ATO has lost access to years of taxpayer data

Workaround attempts to manually reconstruct the tax documents from data spread across multiple database tables also failed.
15 December 2022
Photo by Sergei Starostin: https://www.pexels.com/photo/network-servers-on-an-enclosure-6466141/

The ATO’s 20-year-old software tool used to retrieve historical tax documents no longer works.

Workaround attempts to manually reconstruct the tax documents from data spread across multiple database tables also failed.

In a six-month period alone, the ATO said 1400 requests for tax returns and assessment notices were “quarantined” because of the technical problems.

The problems have ultimately forced the ATO to stop offering to find tax documents from before 1997, cutting off a key data source used by abuse survivors in their compensation claims.

Lawyers acting for more than 700 victims of abuse have been told they can no longer get access to copies of income tax returns or notices of assessment for 1990-96.

Abuse survivors often need to call on the tax office to source records of historical income, which are important to calculating claims for compensation.

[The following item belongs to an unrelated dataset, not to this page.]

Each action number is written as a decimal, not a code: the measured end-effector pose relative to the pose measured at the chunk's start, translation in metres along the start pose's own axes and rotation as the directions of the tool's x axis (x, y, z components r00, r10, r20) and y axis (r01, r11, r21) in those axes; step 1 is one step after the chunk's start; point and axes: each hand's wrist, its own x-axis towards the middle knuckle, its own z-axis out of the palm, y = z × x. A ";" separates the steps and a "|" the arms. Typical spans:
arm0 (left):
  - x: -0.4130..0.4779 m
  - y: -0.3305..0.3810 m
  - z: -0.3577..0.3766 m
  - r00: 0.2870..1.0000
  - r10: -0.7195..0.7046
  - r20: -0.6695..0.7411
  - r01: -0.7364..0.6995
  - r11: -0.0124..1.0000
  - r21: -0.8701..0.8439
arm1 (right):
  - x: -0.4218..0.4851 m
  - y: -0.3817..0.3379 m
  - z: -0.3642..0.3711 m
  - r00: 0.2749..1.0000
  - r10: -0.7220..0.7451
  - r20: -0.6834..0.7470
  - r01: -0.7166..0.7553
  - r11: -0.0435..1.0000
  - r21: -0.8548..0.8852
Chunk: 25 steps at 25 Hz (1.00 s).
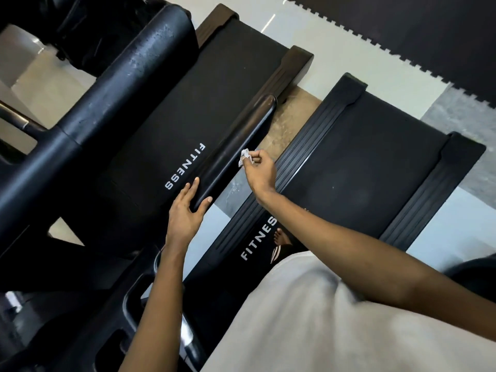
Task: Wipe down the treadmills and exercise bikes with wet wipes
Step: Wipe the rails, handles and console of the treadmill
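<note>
A glossy black treadmill handrail (243, 140) runs diagonally through the middle of the head view. My left hand (186, 212) grips its near end, fingers on one side and thumb on the other. My right hand (260, 170) pinches a small crumpled white wet wipe (244, 156) against the right side of the rail, about halfway along. Under the rail lies the black belt of one treadmill (204, 108), printed FITNESS. A second treadmill (362, 167) lies to the right, below my right arm.
A thick black padded bar (107, 98) crosses the upper left. The treadmill console with cup recesses (150, 304) sits at the lower left. Pale tiled floor (290, 122) shows between the machines, and black interlocking mats (402, 25) cover the top right. My bare foot (281, 237) stands on the second belt.
</note>
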 end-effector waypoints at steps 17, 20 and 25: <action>-0.012 0.004 0.038 0.906 -0.198 -0.374 0.238 0.969 0.064 | 0.104 -0.076 -0.028 -0.352 -0.168 0.921 0.924 -0.220 0.313; -0.022 0.013 0.055 0.821 -0.299 -0.486 0.354 0.935 0.024 | 0.122 -0.080 -0.015 -0.585 0.089 0.806 0.753 -0.309 0.581; -0.035 0.014 0.067 0.739 -0.382 -0.555 0.434 0.900 -0.042 | 0.145 -0.090 -0.011 -0.630 0.445 0.637 0.331 -0.588 0.738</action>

A spokesperson for the ATO told iTnews that “quality, integrity and fullness of the data” is one of the factors it weighs when deciding if it “will retain records longer than we are legally obliged to”.

Another factor the ATO considered is “the resourcing requirements of storing, maintaining and disseminating the data”.

“Depending on the systems used, maintaining historic data can be costly and resource-intensive,” the spokesperson said.

“As a publicly funded organisation, the ATO must be mindful of these costs and weigh them against the level of public interest and demand.”